The finance minister has traveled to major financial centers including New York, London and Tokyo this year, spearheading efforts to attract foreign investment in a bid to bridge the current-account deficit.
He is under pressure to prevent a recurrence of the 1991 financing crisis, which prompted India to pledge gold as collateral for a loan from the International Monetary Fund after foreign reserves slid. The country devalued the rupee then, tackled government monopolies, cut tax rates and let foreign companies take majority stakes in sectors including automobiles and pharmaceuticals to rescue the economy.
“Ultimately people have short memories and we are potentially a year away from the next election,” said Satish Misra, an analyst at the Observer Research Foundation, a policy group based in New Delhi. “Congress knows if they bring inflation down and get the engine of the economy going the damage of the last few years will be greatly reduced.”
Standard & Poor’s
Standard & Poor’s today affirmed its BBB- long-term sovereign-credit rating on India while keeping the outlook on the rating negative.
“India’s external position remains resilient despite a deterioration in the past two years,” S&P credit analyst Takahira Ogawa said in a statement. “High fiscal deficits and a heavy government debt burden remain the most significant constraints on our sovereign ratings on India,” the company said.

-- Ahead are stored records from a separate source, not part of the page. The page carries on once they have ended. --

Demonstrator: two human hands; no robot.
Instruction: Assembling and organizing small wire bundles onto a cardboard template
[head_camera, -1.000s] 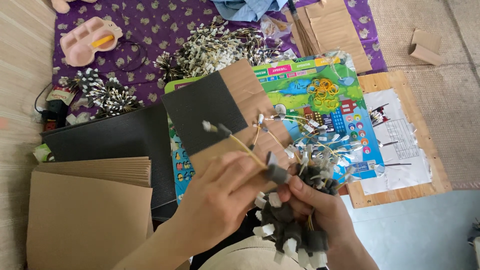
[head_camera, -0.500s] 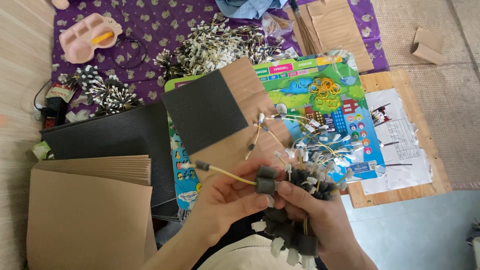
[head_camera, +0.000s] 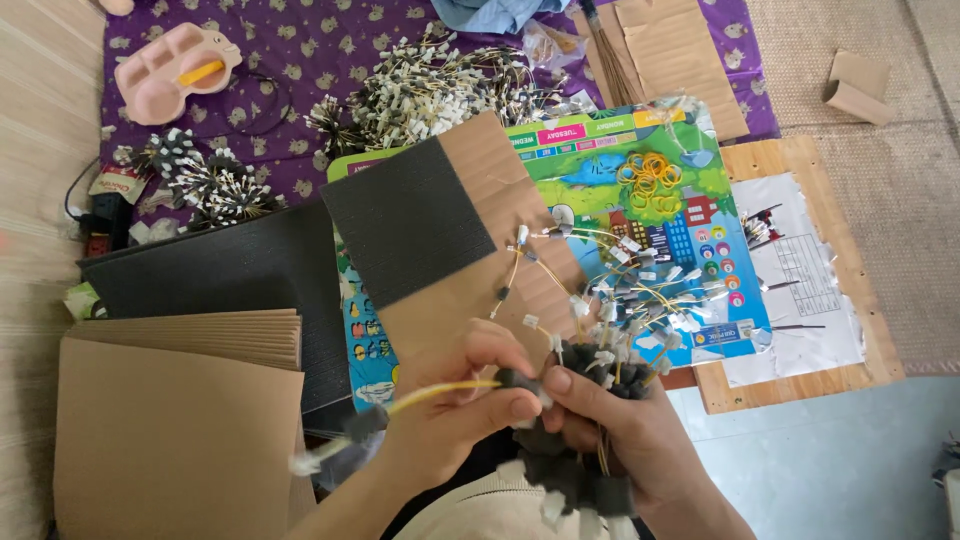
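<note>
Work surface seen from above the lap. Largest items: one plain cardboard sheet (head_camera: 175, 440) to the left of the hands, topping a stack whose sheet count cannot be read; one dark foam mat (head_camera: 220, 280) above it; one cardboard panel half faced in black (head_camera: 440, 240) just beyond the grip, overlying one colourful picture chart (head_camera: 640, 200); one wooden board (head_camera: 800, 370) to the right. Farther off lie one large heap of finished leads (head_camera: 440, 90), two smaller clusters (head_camera: 205, 180), and one pink sectioned tray (head_camera: 175, 65). The right hand (head_camera: 625, 440) is closed around a bundle of cable leads (head_camera: 570, 470), too many to count, with loose ends fanning away above. The left hand (head_camera: 455, 405) pinches one yellow lead (head_camera: 440, 392) at its black connector, where both hands meet. The lead probably handles light and limp, its thin cord prone to kinking; the rigid connector body looks the better hold.
</note>
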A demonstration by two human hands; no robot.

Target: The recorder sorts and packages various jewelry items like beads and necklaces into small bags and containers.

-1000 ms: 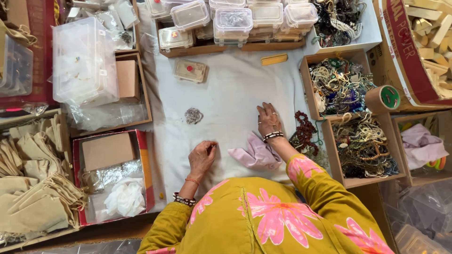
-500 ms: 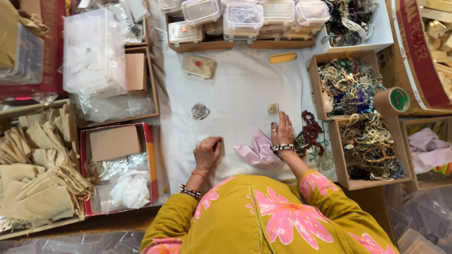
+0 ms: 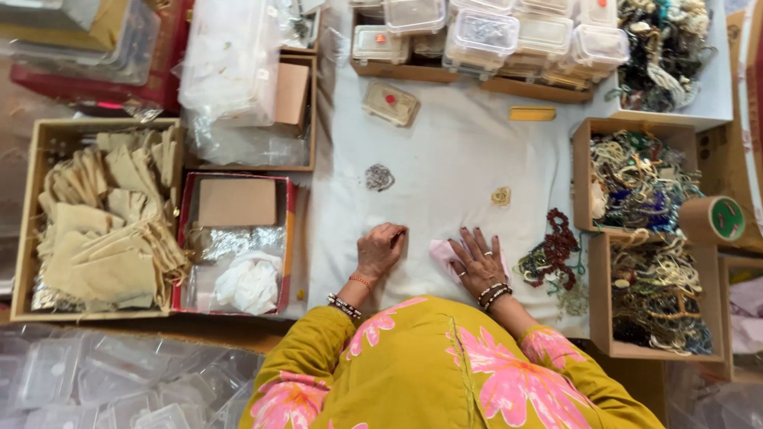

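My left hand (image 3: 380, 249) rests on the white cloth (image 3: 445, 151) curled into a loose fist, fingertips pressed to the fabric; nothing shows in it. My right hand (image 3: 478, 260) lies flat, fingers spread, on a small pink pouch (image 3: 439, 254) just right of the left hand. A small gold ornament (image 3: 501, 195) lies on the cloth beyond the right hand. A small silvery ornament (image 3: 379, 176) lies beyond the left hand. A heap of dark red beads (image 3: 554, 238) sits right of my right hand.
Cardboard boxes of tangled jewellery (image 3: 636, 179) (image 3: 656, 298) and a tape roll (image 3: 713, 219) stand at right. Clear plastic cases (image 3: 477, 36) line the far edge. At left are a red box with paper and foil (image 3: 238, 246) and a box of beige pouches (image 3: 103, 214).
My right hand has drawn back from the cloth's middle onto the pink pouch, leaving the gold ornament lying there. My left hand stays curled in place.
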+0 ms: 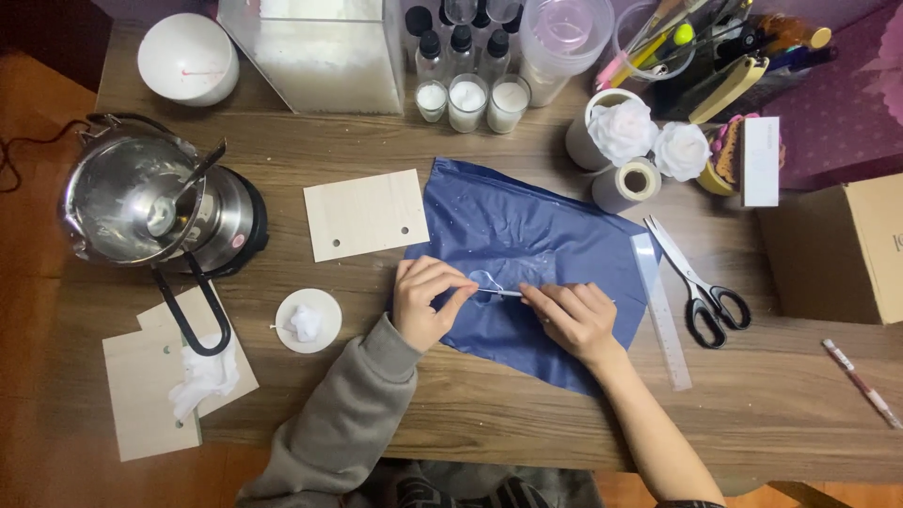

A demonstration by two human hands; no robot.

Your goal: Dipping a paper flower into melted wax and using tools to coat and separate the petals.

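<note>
left hand (pixel 428 299): fingers were curled together, pinching one end of a thin white stick (pixel 499 293) right over the blue sheet (pixel 513 235)
right hand (pixel 574 315): also closed up, fingertips clamped on the other end of that stick, knuckles resting on the sheet
stick: lay flat between both hands, about mid-sheet, next to a small clear blob I couldn't make out
blue sheet: spread on the wooden desk (pixel 771 395), a bit crumpled, right in front of the person
right side: clear ruler (pixel 660 310) along the sheet's edge, black-handled scissors (pixel 701 282) just beside it, a pen (pixel 861 381) further out
left side: pale wooden board (pixel 365 214) touching the sheet's corner, small round white dish (pixel 307 321) with a white wad in it near the left sleeve, steel pot (pixel 141 202) on a black base
back: three little white-filled glass jars (pixel 468 101), two white flower shapes (pixel 649 139), a tape roll (pixel 625 184)
packages: plain brown cardboard box (pixel 842 249) at the far right edge, small white upright box (pixel 759 161) behind the scissors
</note>
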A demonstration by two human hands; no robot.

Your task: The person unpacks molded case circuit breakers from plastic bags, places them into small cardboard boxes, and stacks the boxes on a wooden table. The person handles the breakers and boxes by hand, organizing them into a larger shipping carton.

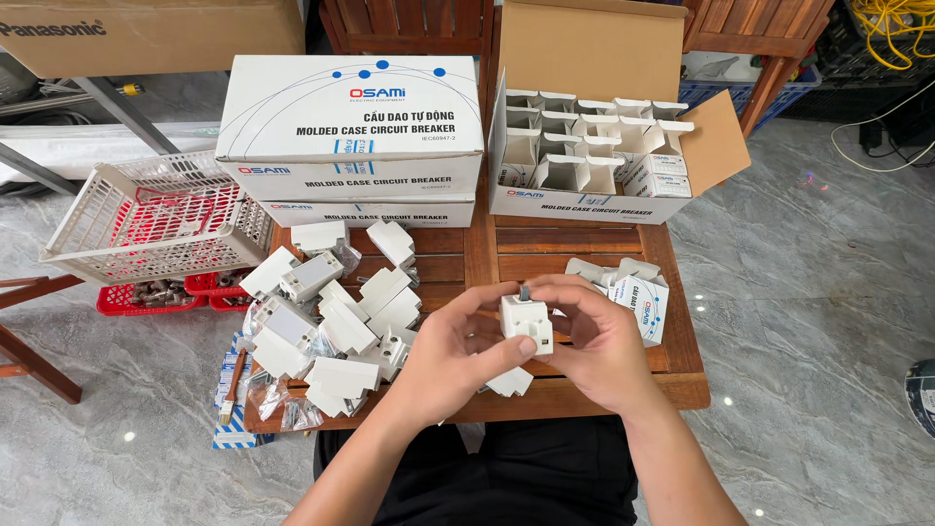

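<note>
Far left, a white plastic basket (156,219) rests tilted over red trays (161,292). Right of it, a pile of white breakers (336,321) covers the left side of the wooden table (575,248). At the near middle, the left hand (453,356) and right hand (594,341) hold one white breaker (527,324) between them, fingers clamped on it. Just right lies a small open carton (638,297); far right, an open box (594,146) of cartons.
</note>
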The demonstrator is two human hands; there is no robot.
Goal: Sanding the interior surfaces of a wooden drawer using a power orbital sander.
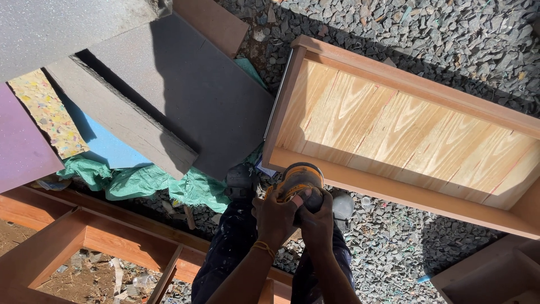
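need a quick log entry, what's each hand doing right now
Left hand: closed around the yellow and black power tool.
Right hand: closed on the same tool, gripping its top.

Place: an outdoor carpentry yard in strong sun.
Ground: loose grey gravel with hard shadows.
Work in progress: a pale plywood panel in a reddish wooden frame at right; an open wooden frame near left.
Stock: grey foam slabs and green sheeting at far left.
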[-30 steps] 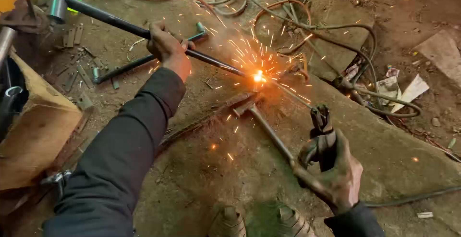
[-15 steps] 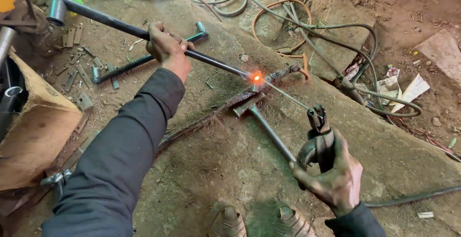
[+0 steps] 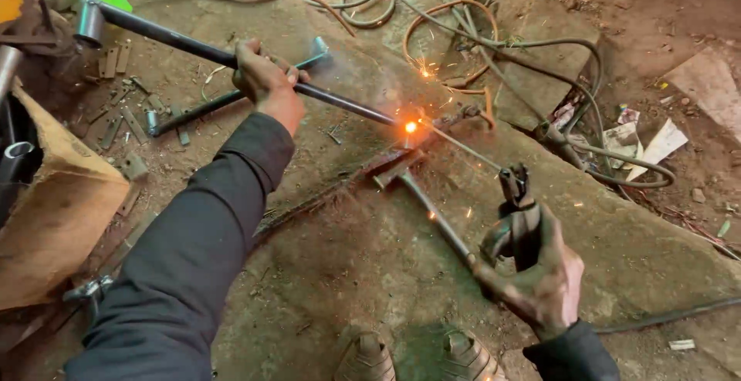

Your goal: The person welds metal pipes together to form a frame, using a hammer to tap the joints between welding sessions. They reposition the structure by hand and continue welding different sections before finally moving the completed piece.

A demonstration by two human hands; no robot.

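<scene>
My left hand grips a long dark metal pipe that runs from upper left down to a glowing weld spot. My right hand holds a welding electrode holder, whose thin rod reaches up-left to the glowing spot. A second metal bar lies on the stone slab and meets the pipe's end at the glow. Both sleeves are dark.
Tangled cables loop across the upper right. Another pipe and several small metal offcuts lie at upper left. A brown cardboard piece sits at the left edge. My two shoes are at the bottom.
The big burst of sparks a second ago has died down to a small orange glow with a few sparks. Both hands stay in nearly the same places.
</scene>
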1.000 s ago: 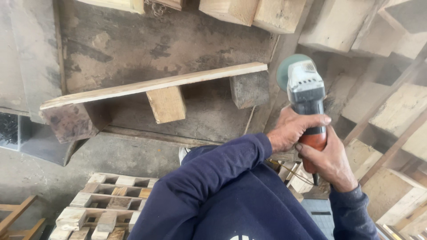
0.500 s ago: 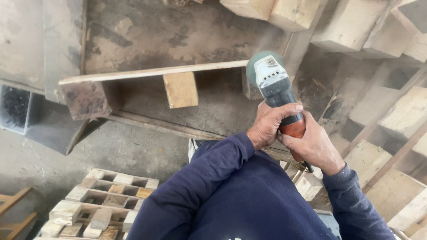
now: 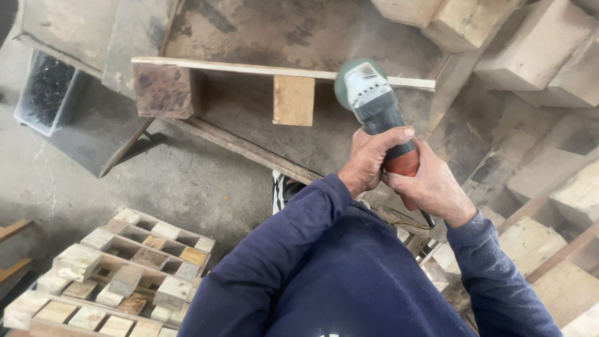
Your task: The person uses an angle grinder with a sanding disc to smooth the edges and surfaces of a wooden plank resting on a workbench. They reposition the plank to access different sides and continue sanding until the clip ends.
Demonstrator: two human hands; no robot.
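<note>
Workshop with grey concrete floor (image 3: 187,181); stacked pallet pieces (image 3: 118,274) at 8 o'clock. Left hand (image 3: 369,159), arm bent, fingers clamped around the angle grinder (image 3: 374,106) body. Right hand (image 3: 430,187) grips its rear. The grinder's head meets the thin plank (image 3: 249,67) at 12 o'clock.

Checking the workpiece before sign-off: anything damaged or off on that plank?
The left block under the plank looks dark and stained, unlike the pale middle block. Both hands grip the angle grinder.
</note>
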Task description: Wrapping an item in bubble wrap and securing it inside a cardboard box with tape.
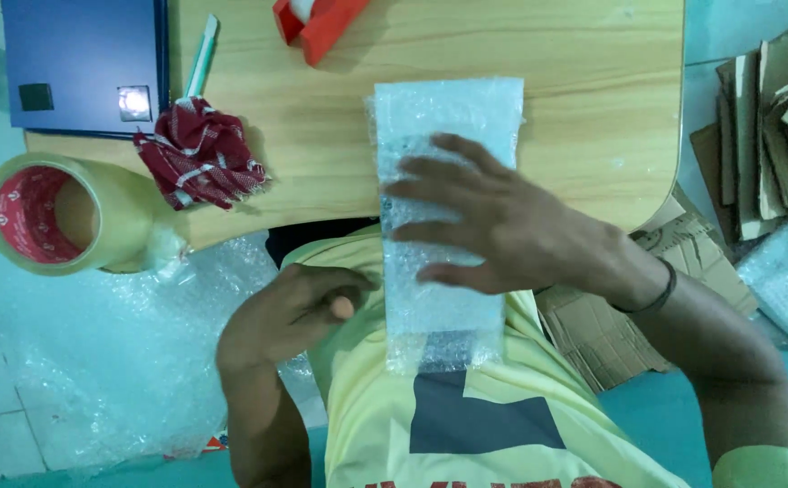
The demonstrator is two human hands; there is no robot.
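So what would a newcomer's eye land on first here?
The right hand pressed flat on a bubble-wrapped packet at the table's near edge, with the left hand at its side. Then the big tape roll at the left corner, beside a red checked cloth.

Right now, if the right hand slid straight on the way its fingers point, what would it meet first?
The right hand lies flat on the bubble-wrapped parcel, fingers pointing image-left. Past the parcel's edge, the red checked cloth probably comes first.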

Compared to a year ago, while there’s some easing of pressure toward a downgrade, there’s more-than one third chance for a reduction unless India shows “a significant improvement in the macro economy, fiscal policy and structural reform,” Ogawa said in a conference call today.
“The current negative outlook will change to stable if the government could have stronger commitment to fiscal consolidation,” Ogawa said on the call.
Elsewhere in Asia today, Singapore exports fell less than economists estimated in April, while Japan reported machine orders rebounded in March. Data in Europe showed the region’s construction output fell in March. In the U.S., confidence among consumers probably rose this month, economists forecast before the release of the Thomson Reuters/University of Michigan index.